Life and Dead

Children Exhibition at SMK

Client SMK / National Gallery of Denmark
Date November 2011
Location Copenhagen, Denmark
Collaboration Marianne Grymer Bargeman, Michael Hansen & Pernille Jensen, SMK Education
Award Winner of the European Children’s Museum Award 2013
Photo Riccardo Bucarella & Frida Gregersen

“What happens when you die?” a little girl once asked me. “Do we go to heaven?”. “Or down to the creepy worms?” Her older brother interrupted. “And does the head fall off when you die?”

Thoughts and questions about life and death have occupied most people at a time in their life. Children, like adults, have thoughts about this. But the subject can be difficult for parents to handle, causing many to avoid the topic. This only complicates the subject. SMK made life and death the topic for a children’s exhibition seeking to address the difficult subject.
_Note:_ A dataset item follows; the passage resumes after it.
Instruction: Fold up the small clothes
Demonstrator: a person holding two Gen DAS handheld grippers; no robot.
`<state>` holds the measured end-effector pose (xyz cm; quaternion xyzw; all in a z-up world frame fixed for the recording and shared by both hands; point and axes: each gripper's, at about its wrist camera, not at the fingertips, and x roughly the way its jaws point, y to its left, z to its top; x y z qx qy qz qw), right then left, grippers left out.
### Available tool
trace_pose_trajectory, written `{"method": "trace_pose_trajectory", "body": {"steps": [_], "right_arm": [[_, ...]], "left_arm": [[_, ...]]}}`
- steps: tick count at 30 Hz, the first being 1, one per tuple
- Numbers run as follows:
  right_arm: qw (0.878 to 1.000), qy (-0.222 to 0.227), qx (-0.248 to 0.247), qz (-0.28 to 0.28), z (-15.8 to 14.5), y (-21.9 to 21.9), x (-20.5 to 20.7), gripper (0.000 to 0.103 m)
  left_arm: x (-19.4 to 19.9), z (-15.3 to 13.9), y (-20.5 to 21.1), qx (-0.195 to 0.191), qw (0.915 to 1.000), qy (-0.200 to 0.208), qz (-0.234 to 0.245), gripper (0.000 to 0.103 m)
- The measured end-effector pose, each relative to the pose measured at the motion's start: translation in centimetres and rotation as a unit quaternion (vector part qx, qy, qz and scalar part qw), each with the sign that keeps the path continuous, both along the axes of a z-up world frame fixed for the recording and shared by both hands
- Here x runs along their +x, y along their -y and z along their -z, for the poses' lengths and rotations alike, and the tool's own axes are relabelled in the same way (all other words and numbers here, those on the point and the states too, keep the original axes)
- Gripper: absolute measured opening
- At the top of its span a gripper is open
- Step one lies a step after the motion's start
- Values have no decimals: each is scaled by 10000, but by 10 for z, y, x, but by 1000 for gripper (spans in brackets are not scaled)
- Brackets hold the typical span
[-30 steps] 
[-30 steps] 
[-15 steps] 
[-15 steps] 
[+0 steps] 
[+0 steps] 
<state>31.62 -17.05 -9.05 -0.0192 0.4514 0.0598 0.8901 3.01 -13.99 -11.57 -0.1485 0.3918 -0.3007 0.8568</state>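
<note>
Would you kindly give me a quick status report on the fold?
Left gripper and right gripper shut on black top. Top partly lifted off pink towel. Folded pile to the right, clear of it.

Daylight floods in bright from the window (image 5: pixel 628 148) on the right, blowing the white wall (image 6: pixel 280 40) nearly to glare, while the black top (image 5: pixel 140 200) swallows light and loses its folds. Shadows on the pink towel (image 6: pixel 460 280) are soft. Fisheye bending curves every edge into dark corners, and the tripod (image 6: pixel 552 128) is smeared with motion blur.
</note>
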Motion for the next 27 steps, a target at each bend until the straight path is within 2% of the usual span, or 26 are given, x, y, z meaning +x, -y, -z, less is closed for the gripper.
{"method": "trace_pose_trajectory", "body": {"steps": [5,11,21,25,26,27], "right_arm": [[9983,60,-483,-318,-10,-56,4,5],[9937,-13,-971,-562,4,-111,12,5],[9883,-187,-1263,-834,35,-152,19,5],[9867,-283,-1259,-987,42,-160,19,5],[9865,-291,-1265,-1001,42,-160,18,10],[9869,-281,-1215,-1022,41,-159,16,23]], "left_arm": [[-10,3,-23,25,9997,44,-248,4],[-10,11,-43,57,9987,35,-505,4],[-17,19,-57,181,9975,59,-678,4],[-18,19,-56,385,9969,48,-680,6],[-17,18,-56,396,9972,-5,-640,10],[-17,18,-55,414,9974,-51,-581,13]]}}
A thousand flies captured in a house endlessly fighting to escape or a pig skinned as an aesthetic object disputing its known use as a source of food. These were some of the peculiar artworks that were part of the playful and educational spatial design. The entangling of spatial design and art – particularly in the zone for reflection – evoked the children’s curiosity and imagination. Film, sounds, surprises underneath wooden tiles or in boxes, generated a natural approach to the topic and a nuanced foundation for the children to reflect upon. The intent was to create an aesthetic and informal exhibition setting the best possible conditions for demystifying the subject and celebrating life.

 In 2013 the exhibition, among other children initiatives at SMK, won the European Children’s Museum Award.